- [Task to carry out]
Your answer is the lines below, exactly, from the one that contains "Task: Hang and" through the one that contains "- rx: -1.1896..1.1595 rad", both included.

Data entries

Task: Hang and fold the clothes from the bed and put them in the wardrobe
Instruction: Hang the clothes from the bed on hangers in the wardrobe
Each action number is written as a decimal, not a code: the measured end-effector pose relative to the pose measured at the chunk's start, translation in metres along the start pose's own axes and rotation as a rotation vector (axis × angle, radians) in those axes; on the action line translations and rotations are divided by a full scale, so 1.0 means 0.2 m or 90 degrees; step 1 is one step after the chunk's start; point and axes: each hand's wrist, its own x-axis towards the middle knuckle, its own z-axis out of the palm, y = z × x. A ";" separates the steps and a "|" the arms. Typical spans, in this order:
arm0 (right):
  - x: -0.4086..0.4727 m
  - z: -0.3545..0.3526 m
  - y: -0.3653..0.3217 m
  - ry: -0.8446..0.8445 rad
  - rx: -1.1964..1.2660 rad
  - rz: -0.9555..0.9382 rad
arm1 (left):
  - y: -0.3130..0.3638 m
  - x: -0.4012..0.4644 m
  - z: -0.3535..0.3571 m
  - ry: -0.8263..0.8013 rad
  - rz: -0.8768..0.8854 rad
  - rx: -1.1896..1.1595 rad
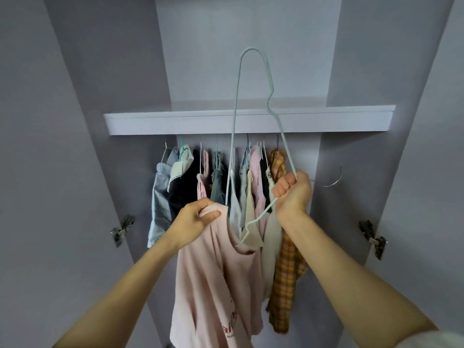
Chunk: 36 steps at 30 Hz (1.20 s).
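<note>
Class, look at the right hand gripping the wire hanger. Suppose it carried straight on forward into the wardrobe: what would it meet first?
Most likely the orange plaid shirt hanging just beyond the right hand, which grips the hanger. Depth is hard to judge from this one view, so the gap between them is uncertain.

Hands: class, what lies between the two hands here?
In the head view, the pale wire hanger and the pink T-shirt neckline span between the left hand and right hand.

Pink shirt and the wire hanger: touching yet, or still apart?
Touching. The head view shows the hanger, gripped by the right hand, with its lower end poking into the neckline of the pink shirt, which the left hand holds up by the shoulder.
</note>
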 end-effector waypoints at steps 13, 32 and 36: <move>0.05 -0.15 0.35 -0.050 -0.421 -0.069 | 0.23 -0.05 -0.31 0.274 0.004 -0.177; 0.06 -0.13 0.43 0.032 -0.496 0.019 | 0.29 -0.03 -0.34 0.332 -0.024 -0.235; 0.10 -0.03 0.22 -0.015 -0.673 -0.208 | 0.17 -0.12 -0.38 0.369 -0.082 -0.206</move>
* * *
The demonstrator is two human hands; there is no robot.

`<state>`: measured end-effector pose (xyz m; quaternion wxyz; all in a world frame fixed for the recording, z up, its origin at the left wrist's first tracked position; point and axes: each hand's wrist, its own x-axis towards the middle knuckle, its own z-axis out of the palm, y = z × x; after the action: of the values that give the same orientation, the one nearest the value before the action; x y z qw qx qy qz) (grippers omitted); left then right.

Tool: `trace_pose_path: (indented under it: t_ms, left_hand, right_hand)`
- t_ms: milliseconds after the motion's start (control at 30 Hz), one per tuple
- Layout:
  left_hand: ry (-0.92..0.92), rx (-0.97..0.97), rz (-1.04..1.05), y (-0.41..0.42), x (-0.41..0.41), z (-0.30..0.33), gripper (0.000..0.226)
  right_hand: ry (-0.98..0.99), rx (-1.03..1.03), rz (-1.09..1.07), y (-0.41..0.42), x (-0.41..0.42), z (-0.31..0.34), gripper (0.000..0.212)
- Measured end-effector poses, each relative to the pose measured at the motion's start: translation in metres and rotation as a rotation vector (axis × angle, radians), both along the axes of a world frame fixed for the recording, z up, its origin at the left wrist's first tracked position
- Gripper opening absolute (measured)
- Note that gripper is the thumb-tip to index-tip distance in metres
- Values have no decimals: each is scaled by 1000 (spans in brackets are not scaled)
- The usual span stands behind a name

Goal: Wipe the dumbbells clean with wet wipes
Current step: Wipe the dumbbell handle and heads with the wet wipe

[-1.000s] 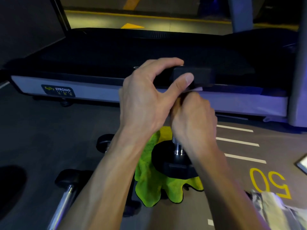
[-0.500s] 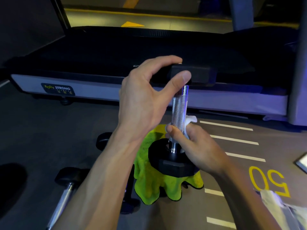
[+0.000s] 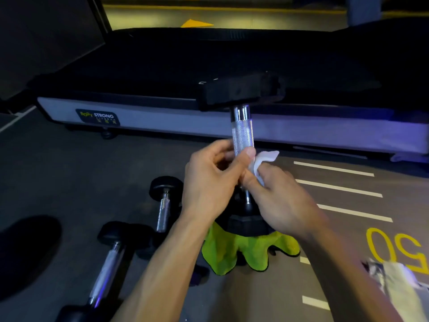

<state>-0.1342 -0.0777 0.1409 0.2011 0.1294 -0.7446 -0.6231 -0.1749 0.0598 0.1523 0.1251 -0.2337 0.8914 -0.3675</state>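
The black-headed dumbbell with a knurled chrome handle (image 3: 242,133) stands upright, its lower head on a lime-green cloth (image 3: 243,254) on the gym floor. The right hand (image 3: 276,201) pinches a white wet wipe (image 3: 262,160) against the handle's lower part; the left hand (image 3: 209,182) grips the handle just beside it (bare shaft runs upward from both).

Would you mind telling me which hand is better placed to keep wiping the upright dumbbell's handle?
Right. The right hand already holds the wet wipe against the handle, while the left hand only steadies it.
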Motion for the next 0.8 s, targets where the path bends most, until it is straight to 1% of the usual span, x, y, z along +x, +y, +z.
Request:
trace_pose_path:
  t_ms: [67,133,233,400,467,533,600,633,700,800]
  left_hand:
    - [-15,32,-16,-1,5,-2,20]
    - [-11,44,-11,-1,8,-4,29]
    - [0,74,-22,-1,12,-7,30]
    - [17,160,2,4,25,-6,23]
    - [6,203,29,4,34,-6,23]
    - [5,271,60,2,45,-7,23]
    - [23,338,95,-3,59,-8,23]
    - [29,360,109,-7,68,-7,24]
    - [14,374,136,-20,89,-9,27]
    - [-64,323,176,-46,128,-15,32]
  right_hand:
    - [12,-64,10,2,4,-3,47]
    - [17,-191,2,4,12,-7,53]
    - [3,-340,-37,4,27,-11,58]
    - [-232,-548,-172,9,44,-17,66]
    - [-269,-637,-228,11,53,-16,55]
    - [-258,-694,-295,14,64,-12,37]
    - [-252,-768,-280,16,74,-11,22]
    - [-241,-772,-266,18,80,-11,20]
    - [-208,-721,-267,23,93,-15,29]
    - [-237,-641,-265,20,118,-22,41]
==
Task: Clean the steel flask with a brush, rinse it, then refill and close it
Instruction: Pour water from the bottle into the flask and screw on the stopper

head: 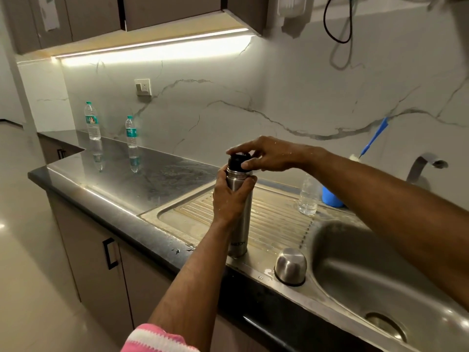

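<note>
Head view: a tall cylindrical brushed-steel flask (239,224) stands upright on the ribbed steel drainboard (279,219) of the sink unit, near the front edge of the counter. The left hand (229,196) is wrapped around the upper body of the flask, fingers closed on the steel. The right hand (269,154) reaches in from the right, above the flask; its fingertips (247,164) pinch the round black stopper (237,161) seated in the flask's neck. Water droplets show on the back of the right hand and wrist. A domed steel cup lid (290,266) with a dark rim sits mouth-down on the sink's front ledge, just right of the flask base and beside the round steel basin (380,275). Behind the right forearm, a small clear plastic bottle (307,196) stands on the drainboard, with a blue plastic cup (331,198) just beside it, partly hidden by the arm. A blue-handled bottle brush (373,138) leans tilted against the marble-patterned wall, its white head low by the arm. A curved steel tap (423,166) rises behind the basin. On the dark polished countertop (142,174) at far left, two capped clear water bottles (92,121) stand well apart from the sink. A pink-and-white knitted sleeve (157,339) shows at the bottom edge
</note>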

- [Exercise answer]
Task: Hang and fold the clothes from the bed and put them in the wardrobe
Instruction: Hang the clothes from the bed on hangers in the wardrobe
Each action number is written as a decimal, not a code: the measured end-effector pose relative to the pose measured at the chunk's start, translation in metres along the start pose's own axes and rotation as a rotation vector (axis × angle, radians) in those axes; on the action line translations and rotations are divided by a full scale, so 1.0 means 0.2 m or 90 degrees; step 1 is one step after the chunk's start; point and axes: each hand's wrist, its own x-axis towards the middle knuckle, its own z-axis out of the palm, y = z × x. A ";" separates the steps and a "|" the arms. Typical spans, in this order:
arm0 (right):
  - x: -0.4086..0.4727 m
  - z: -0.3545..0.3526 m
  - y: -0.3653..0.3217 m
  - ry: -0.8446..0.8445 rad
  - rx: -1.1964..1.2660 rad
  - rz: -0.9555..0.9382 rad
arm1 (left):
  - y: -0.3130..0.3638 m
  - x: -0.4012..0.4644 m
  - z: -0.3535..0.3571 m
  - ry: -0.8263..0.8013 rad
  - rz: -0.8768..0.8854 rad
  - rx: -1.1896..1.1595 rad

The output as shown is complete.